Özellikle bugün yaşadığımız gibi olağanüstü durumlarda toplumlar tek ihtiyaç noktasında birleşiyor; yiyecek. Geri kalan sahip olduğumuz her şey yavaş yavaş kıymetini yitiriyor. Oturduğumuz lüks evler, bindiğimiz lüks arabalar bin anda kıymetten düşmeye başlıyor.

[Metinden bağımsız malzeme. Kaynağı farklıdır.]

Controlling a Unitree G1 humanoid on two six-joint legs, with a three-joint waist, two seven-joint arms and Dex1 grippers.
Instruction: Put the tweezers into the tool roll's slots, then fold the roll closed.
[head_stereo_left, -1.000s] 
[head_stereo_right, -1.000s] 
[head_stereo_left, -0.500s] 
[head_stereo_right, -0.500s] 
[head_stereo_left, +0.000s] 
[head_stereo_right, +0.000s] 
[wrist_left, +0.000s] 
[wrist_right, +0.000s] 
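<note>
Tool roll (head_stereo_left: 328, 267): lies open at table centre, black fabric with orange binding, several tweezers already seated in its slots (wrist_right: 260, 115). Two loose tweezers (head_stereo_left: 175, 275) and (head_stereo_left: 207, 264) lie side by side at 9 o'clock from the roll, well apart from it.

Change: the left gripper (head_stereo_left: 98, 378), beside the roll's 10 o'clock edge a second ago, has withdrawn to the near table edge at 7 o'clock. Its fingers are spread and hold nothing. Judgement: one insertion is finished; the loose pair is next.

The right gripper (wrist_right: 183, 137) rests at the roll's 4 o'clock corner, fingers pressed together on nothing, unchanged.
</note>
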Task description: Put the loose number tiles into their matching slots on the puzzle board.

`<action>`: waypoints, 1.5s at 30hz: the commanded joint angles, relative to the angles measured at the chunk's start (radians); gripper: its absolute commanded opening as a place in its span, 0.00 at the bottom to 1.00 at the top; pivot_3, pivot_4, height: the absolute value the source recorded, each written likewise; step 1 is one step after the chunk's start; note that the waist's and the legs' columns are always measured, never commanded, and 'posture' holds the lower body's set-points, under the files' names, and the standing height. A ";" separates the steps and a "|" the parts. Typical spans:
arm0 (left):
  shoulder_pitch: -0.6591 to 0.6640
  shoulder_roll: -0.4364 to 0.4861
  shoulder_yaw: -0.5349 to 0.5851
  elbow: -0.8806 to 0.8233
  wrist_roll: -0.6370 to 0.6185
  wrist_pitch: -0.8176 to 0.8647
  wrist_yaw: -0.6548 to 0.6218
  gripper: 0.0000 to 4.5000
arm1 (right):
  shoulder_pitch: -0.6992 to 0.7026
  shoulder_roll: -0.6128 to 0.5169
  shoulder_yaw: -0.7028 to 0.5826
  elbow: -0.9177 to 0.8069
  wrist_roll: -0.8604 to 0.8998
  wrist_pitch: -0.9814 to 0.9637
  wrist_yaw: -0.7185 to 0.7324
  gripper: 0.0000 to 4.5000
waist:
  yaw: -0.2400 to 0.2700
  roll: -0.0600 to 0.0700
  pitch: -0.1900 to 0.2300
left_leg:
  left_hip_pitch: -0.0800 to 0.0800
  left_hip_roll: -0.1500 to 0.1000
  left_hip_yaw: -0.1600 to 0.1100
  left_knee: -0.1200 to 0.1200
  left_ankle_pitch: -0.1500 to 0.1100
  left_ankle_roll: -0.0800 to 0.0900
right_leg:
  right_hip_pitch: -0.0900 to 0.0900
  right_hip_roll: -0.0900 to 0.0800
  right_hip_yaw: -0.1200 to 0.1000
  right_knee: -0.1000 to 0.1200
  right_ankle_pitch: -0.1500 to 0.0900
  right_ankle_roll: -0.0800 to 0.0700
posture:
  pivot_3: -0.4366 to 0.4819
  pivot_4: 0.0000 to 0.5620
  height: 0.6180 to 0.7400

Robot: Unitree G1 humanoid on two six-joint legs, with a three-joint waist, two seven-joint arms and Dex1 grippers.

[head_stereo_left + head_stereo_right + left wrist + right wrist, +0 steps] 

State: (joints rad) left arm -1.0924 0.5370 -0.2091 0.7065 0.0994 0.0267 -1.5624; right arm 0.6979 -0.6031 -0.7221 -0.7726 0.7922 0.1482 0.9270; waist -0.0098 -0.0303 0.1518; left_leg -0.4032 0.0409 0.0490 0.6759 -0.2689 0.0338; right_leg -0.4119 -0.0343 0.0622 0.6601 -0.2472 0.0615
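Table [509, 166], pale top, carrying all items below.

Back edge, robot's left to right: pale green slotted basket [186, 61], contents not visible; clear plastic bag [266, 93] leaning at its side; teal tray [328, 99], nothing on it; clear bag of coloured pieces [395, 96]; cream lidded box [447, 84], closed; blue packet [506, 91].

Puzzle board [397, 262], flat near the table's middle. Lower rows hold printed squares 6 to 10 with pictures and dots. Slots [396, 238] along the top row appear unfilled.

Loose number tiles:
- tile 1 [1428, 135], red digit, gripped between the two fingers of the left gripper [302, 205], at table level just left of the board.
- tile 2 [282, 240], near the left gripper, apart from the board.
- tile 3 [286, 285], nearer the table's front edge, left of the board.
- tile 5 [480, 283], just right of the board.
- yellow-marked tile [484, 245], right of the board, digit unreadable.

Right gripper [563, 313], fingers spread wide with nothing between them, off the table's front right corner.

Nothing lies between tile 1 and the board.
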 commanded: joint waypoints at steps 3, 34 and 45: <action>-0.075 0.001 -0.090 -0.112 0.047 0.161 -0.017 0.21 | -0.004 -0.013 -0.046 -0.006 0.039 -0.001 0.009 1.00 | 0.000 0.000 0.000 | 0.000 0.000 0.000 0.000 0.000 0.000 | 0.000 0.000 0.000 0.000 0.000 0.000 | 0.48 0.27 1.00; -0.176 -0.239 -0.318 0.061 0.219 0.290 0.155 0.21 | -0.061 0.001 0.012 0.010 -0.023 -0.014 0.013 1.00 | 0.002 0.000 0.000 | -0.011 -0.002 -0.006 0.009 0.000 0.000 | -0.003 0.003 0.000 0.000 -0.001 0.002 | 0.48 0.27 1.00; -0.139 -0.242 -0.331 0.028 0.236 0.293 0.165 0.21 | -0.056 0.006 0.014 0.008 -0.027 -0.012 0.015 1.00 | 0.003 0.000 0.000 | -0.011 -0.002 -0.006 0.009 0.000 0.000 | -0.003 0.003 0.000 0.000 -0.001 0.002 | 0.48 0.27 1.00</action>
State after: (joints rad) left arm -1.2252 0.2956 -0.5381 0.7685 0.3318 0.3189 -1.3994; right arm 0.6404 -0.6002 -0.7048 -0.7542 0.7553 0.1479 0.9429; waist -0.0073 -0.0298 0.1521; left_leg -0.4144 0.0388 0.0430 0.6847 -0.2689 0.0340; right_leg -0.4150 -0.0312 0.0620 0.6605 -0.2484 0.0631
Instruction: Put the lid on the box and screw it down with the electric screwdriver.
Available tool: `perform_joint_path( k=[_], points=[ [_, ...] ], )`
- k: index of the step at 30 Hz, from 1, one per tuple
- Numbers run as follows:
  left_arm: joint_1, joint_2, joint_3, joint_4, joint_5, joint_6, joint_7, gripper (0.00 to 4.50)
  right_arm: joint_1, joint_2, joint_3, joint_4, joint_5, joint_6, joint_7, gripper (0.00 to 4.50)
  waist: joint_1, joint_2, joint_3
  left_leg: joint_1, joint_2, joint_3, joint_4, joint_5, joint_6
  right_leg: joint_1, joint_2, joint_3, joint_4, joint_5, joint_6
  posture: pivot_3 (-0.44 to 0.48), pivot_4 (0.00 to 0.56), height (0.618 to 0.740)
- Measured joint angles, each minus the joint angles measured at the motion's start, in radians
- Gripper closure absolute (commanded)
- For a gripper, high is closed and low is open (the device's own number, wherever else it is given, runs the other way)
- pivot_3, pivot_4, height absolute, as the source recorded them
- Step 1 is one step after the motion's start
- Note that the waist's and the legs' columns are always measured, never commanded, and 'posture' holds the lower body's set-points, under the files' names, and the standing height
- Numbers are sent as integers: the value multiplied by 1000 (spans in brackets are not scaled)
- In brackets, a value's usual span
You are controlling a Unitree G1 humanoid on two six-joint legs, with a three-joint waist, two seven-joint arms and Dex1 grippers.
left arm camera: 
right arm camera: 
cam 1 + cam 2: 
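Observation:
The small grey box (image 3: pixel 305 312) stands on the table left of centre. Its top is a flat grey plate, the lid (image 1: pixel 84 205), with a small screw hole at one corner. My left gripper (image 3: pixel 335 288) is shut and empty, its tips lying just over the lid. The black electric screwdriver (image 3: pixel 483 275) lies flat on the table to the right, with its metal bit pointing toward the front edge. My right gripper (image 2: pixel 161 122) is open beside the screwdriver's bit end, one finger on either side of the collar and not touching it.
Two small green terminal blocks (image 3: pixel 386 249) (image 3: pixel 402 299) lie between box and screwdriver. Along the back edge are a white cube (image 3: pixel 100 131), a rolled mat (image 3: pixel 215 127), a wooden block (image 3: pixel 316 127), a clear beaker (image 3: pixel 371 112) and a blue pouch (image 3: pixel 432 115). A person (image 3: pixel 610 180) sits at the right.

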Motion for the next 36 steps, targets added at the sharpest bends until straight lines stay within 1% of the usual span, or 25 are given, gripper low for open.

Dünya çapında oluşan olağanüstü durumlarda her ülke kendi kaynakları ile yetinmek durumunda. Tarım üretimi ve enerjide kendi kendine yeten toplumlar daha uzun süre ayakta kalabilir. Olağanüstü durumlarda sorunu en derin yaşayacak toplumlar ise enerji ve tarımda dışa bağımlı olanlardır. Özellikle dünya çapında meydana gelebilecek olağanüstü durumlarda ülke olarak ayakta kalabilmek için tarım ve enerjide kendine yeten ülke olmak önemli ve gerekli. 2020 yılına girdiğimizden beri yaşadığımız deneyimler önümüzdeki yıllarda yaşayabileceklerimiz hakkında öngörüde bulunmamızı sağlayabilir. Ülke olarak bugün yaşadığımız olağanüstü şartları göz önüne alarak en kötü şartlara hazırlıklı olmamız gerekiyor.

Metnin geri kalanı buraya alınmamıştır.